Вроде бы разные люди Бетехтин с Семенычем: один геркулес, со значком военной академии, молчаливый; другой не был в армии ни дня, низкоросл, говорлив, а вот взгляды одинаковые.

— Очень уж слаб, — сказал Бетехтин. — Врача с комбината надо послать. Как ее?..

— Елена Мироновна, а фамилию не упомнил.

— И всего только грипп.

— Деньжонок, видите ли, маловато, — усмехнулся Семеныч. — Поэтому работает без роздыха и у нас, и дома.

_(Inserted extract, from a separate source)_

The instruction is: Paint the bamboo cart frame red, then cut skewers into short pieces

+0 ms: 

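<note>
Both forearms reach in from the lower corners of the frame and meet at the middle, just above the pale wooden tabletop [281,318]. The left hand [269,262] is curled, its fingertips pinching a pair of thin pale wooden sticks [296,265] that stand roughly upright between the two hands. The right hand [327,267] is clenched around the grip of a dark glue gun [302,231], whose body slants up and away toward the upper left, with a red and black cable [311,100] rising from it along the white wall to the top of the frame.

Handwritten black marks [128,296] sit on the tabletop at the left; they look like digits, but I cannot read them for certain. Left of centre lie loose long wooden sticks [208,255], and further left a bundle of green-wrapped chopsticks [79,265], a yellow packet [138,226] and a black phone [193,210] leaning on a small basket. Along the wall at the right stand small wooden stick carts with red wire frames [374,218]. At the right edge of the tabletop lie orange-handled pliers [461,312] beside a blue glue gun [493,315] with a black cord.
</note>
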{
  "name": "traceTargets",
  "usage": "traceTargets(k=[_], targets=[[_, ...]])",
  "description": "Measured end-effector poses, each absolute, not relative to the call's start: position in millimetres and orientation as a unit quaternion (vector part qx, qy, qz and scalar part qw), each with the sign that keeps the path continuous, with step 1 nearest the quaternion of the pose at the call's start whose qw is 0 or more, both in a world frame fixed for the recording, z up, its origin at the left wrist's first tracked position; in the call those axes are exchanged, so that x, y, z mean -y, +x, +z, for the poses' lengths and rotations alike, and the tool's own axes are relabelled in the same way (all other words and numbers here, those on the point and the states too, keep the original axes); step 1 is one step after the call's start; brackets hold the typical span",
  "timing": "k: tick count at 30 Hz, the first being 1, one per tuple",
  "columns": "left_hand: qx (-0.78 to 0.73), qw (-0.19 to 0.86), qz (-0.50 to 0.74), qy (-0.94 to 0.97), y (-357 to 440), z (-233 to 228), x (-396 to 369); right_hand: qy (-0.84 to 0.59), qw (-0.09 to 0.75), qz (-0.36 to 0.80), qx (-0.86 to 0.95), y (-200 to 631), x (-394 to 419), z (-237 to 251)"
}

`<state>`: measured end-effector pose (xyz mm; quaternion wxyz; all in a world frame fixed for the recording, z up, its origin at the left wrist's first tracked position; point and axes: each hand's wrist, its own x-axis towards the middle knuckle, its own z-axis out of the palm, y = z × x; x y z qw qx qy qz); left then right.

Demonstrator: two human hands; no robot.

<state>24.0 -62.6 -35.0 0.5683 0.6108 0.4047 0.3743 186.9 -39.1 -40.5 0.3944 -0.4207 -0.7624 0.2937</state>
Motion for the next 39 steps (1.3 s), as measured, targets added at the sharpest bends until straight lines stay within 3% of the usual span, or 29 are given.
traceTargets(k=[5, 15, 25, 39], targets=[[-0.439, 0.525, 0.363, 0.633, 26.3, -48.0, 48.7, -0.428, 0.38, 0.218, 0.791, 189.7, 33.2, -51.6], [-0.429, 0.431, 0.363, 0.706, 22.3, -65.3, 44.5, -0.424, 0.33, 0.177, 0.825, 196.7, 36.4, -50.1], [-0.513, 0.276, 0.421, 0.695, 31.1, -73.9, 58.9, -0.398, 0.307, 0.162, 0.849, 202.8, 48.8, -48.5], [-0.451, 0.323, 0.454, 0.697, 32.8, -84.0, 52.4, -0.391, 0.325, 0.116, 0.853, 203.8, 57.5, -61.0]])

— М-м! Думается, что тут все посложнее, Семеныч, — Бетехтин вздохнул. — По-моему, вся эта мещанская обстановка придавила Земерова, а сам он выкарабкаться пока не может. Что-то у него там не срабатывает. Да!.. Как вы думаете, что бы мы могли сделать для этого парня?

* * *

Бюллетень закрыли, хотя Семен и чувствовал еще слабость. Сам напросился: «Уже ничего, температура тридцать шесть и шесть». Хотелось уйти из дома. Такое с ним было впервые. От многого это зависело. И от Елены: она, как и Семеныч, морщилась, сидя в комнате у Земерова. А в доме на этот раз было прибрано.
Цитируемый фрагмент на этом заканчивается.